I have read several great books on praying for husbands.  Honestly I would finish the books with a desire to pray more intentionally for Joe, but then weeks would pass by and I would be back to praying for him when problems arose.   

 Together, my friend Jill and I read through The Power of a Praying Wife by Stormie Omartian.  I had read it a couple of times before and found the prayers challenging.  However, I just couldn’t seem to find time to pray for everything that I felt like I needed to pray for my hubby.      

That’s when God gave me the idea of dividing the prayers up into 4 days.  I assigned different categories to a different Tuesday of the month…and ever since I have not been as overwhelmed.  Finally I am praying all the things I want to pray for my hubby just not all at the same time.        
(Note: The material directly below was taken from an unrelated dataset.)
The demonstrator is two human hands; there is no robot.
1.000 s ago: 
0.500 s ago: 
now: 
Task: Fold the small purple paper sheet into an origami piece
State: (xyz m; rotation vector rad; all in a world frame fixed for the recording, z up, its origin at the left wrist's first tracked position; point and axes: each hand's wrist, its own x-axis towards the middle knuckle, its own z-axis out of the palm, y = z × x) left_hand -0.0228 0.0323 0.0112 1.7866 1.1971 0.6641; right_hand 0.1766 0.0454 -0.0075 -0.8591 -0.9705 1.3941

The last picture is what I pray for my sweet husband on the first Tuesday of every month.  There is another page that I use on the second Tuesday, another on the third, and yet another on the fourth.  Again there are lots of Scriptures.  I spent many, many months putting this together.  I am currently working on making these prayer guides for each of my kids and hope to have them done by the end of the year!     

prayers I pray for my hubby the first Tuesday of each month

 

I know that not everyone needs something like this….but since I struggle to sit still, I find it very rewarding to take a few minutes each Tuesday to devote to praying for my husband.       

I know some of you reading my blog have likely never had much of a disciplined prayer life.  Please don’t let my in-depth way of praying overwhelm you.  God is faithful to bless any method you choose to use in your prayer life.  I simply encourage you to be disciplined in it and find a way of praying that you can commit to using.  Whether you use a journal or not, talk to God in prayer.  He’s there waiting on us to stop and pray about the concerns in our lives.